You must turn in a knitted file to Gradescope from a Quarto Markdown file in order to receive credit. Be sure to “associate” questions appropriately on Gradescope. As a reminder, late work is not accepted outside of the 24-hour grace period for homework assignments.

The Quarto template for this assignment may be found in the repository at the following link: https://classroom.github.com/a/26xKrKGn

These data contain pocket measurements for 80 pairs of jeans from popular US brands, as mentioned in the Pudding article available here - please read the article prior to starting this assignment (it’s short and pretty interesting!). For a description of the variables, check out the data dictionary here.

Important: Some of your grade on this assignment will also be based on meaningful commit descriptions. For the purposes of this assignment, you must commit and push your changes after Exercise 2 and again after Exercise 4 (of course, you’re welcome to commit/push more often than that!). As well, don’t forget to change the name in the Quarto template.
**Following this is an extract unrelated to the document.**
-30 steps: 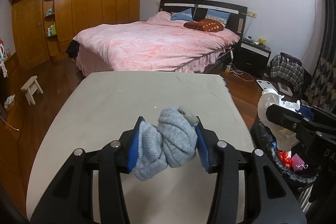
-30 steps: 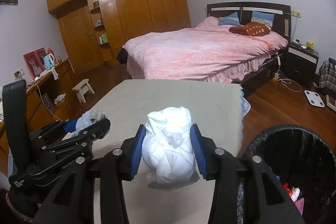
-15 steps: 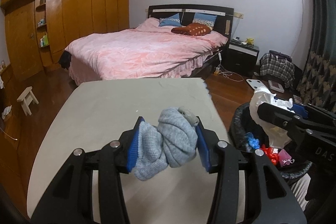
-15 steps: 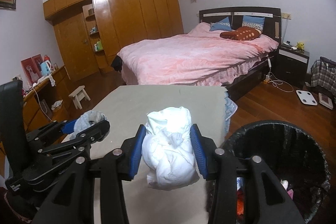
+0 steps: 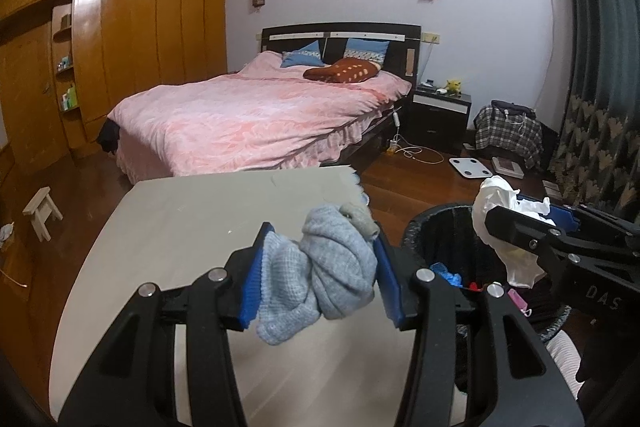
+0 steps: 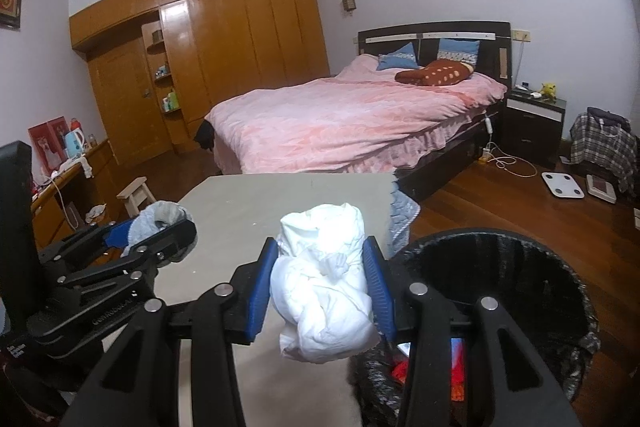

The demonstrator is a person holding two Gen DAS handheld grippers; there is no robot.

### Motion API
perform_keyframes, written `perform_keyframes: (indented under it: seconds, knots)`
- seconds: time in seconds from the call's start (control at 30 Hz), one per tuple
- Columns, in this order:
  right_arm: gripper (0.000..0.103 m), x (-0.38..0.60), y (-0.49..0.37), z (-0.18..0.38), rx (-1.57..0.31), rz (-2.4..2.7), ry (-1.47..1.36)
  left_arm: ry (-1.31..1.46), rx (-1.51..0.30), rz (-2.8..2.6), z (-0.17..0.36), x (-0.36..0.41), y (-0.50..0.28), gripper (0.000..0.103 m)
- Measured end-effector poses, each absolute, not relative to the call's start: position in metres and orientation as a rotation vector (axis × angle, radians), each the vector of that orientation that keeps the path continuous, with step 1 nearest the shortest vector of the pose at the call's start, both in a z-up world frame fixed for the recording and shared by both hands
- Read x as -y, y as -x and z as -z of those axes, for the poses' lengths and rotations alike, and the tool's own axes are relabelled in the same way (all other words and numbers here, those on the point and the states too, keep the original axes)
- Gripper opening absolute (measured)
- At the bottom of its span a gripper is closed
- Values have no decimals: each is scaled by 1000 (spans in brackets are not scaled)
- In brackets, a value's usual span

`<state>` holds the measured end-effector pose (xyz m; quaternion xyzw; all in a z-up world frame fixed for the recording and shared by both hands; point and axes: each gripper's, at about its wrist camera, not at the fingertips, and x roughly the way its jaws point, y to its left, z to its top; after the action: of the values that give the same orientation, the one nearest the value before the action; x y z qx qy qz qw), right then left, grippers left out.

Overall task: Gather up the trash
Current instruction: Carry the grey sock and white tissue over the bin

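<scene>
Beige table (image 5: 180, 227), gray sock (image 5: 320, 279) in left gripper (image 5: 318, 283)

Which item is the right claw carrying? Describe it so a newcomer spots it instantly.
Start at the pink-quilted bed, then drop to the grey-topped table in front of it. Beside the black bin, the right claw grips a crumpled white paper wad; the left claw's bundle is grey knit.

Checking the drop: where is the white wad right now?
The white wad is clamped in the right gripper, at the table's right edge, beside the black trash bin.
</scene>
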<state>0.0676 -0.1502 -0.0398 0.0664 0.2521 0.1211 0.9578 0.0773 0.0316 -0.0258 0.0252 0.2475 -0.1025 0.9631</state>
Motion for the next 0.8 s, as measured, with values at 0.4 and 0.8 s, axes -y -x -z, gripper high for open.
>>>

  1. Create a visualization that summarizes the relationship between the maximum height of the front pocket and the maximum width of the front pocket. In this visualization, color code the observations by whether the jeans are sold as “men’s” or “women’s.” In this plot, make sure you have clear labels for the axis and legend in plain English (e.g., don’t use the defaults). Provide a meaningful title and subtitle that provide interesting data insights.
  2. Create a similar visualization as in Exercise 1, but this time instead of color coding by “men’s vs. women’s jeans,” facet instead to create two side-by-side plots (the graphs should be oriented horizontally - one row, two graphs). Again, make sure the plot is well-labeled with a meaningful title and subtitle.
  3. Given the basic visualizations constructed in Exercises 1 and 2, what can you say about front pockets in jeans marketed to men vs. to women? Do your visualizations support the storyline from the Pudding article?
  4. Create a visualization that plots the maximum width of the back pocket against the maximum height of the back pocket (no need to separate by men’s vs. women’s-marketed jeans, but do label and title the plot meaningfully). How many points appear to be plotted? How many observations are there in the dataset? With these two things in mind, what are the potential dangers of displaying this plot? Suggest a strategy that might mitigate these issues.